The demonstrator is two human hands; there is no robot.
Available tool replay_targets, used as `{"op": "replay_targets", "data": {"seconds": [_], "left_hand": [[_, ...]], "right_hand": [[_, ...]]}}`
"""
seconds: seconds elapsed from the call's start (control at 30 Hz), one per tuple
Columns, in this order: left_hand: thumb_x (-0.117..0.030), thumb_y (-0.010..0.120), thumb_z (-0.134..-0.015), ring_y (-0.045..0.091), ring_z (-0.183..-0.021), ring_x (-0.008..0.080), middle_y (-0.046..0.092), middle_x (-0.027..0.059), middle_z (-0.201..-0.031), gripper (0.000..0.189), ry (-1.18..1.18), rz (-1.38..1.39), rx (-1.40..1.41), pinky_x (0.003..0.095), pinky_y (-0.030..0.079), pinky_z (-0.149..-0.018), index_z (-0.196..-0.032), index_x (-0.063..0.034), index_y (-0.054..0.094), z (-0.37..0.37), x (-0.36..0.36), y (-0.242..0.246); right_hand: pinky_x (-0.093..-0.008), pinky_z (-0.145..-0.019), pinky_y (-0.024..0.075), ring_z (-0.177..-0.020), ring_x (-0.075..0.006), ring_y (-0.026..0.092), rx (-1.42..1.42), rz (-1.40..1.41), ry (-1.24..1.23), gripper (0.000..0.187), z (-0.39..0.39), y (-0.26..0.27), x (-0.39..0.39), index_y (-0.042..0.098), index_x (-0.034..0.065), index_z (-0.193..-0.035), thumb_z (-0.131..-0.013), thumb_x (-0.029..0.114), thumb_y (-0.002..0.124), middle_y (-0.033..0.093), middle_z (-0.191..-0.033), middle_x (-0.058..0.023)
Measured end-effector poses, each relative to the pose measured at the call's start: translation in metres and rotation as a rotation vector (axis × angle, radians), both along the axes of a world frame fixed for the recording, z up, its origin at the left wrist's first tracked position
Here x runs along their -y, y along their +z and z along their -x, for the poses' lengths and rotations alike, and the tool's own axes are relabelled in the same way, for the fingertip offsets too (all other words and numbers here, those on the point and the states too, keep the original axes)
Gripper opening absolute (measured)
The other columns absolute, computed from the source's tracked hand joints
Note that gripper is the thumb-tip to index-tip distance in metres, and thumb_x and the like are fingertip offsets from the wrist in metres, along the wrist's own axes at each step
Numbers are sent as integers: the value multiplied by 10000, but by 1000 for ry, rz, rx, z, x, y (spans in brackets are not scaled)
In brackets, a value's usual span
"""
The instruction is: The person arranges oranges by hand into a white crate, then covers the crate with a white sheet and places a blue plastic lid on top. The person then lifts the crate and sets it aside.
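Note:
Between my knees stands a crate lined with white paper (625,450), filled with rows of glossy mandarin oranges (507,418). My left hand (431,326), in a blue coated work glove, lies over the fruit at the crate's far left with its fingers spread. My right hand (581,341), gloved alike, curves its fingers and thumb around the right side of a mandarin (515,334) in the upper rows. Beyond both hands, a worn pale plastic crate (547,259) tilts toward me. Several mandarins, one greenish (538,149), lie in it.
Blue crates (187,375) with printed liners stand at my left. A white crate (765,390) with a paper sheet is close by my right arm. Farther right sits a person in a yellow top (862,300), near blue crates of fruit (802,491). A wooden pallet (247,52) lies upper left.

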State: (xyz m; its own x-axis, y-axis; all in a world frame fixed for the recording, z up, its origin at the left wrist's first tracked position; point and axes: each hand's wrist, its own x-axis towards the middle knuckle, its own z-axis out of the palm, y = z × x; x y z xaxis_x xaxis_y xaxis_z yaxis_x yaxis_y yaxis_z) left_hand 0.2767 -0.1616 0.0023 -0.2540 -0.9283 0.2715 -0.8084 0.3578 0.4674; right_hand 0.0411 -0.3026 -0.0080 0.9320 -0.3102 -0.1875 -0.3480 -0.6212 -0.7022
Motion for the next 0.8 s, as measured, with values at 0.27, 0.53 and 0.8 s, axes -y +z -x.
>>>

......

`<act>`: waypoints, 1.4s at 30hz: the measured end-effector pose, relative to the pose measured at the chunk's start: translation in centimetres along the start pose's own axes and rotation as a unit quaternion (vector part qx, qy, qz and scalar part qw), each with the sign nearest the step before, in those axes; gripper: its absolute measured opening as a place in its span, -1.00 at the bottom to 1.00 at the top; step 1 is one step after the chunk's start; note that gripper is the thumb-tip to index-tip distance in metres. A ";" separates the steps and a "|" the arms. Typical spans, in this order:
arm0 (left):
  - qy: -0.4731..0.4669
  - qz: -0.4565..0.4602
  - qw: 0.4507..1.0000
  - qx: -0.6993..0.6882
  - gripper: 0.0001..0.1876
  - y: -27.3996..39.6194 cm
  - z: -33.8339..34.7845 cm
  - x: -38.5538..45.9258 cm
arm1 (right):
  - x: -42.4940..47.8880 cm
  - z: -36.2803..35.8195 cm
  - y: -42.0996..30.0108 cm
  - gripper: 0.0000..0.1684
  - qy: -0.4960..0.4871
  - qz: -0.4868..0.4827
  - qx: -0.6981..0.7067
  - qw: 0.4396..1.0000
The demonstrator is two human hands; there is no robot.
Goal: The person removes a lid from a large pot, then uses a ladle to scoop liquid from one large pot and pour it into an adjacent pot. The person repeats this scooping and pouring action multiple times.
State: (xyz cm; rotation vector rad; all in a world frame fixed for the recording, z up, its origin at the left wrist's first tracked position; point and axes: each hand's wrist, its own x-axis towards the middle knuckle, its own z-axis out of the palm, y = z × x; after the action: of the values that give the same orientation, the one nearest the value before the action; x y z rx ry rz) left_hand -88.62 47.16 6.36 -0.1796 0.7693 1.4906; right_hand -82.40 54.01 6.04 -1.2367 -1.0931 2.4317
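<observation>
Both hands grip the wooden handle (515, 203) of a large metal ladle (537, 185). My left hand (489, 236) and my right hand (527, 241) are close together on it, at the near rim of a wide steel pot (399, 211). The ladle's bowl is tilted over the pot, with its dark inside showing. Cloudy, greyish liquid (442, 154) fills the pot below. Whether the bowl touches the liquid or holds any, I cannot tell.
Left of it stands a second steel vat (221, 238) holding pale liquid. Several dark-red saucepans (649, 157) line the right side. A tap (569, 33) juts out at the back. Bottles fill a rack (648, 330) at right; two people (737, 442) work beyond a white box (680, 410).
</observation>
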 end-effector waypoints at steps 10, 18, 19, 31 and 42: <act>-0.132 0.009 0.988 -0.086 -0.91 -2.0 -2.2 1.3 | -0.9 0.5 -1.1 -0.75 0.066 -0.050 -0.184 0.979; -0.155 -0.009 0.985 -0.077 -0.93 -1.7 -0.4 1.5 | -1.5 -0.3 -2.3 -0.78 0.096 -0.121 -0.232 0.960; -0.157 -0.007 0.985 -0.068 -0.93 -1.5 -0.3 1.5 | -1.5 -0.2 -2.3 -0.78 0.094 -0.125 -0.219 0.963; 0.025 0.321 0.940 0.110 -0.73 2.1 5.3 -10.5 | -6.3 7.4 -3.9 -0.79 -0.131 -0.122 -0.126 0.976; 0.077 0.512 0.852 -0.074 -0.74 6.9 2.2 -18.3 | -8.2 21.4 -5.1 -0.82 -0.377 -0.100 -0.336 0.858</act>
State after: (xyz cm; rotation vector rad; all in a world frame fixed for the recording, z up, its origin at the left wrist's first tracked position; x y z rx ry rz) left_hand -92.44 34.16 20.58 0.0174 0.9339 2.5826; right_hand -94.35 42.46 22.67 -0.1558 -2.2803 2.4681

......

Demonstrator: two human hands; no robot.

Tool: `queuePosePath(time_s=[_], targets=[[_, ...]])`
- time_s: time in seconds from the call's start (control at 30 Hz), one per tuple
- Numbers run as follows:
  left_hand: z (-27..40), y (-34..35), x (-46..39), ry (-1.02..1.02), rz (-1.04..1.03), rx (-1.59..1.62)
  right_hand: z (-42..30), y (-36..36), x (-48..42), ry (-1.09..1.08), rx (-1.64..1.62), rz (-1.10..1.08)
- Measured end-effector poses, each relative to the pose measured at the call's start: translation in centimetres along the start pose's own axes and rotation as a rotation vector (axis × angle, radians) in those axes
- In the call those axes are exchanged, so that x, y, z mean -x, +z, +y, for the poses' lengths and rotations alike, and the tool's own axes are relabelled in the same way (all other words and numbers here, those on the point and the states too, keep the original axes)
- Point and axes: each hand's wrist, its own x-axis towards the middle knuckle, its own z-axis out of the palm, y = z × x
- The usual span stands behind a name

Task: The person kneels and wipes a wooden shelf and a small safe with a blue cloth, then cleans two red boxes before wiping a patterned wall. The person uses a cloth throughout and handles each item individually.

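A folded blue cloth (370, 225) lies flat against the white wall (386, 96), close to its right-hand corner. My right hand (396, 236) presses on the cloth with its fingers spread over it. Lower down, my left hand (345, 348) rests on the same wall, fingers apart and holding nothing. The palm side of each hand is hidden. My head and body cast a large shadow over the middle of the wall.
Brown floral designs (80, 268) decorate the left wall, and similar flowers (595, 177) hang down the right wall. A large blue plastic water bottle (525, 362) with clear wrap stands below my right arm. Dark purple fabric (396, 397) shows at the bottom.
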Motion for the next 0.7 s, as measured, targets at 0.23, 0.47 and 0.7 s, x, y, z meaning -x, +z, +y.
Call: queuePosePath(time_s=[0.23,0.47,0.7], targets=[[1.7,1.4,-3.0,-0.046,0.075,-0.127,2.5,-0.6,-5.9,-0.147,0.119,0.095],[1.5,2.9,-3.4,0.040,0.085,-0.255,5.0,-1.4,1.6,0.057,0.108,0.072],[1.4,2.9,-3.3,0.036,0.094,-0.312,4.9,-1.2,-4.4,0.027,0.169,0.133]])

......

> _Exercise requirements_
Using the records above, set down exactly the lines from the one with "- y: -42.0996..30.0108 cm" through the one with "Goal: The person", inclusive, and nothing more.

> _Worked solution_
  - y: -42.0996..30.0108 cm
  - gripper: 0.0000..0.1684
  - qy: -0.4960..0.4871
  - qz: -0.4868..0.4827
  - qx: -0.6981..0.7067
  - qw: 0.4396..1.0000
The demonstrator is two human hands; there is no robot.
Goal: The person removes a lid from a large pot, then uses a ladle to scoop liquid from one large pot and pour it into an adjacent pot. The person repeats this scooping and pouring action multiple times.

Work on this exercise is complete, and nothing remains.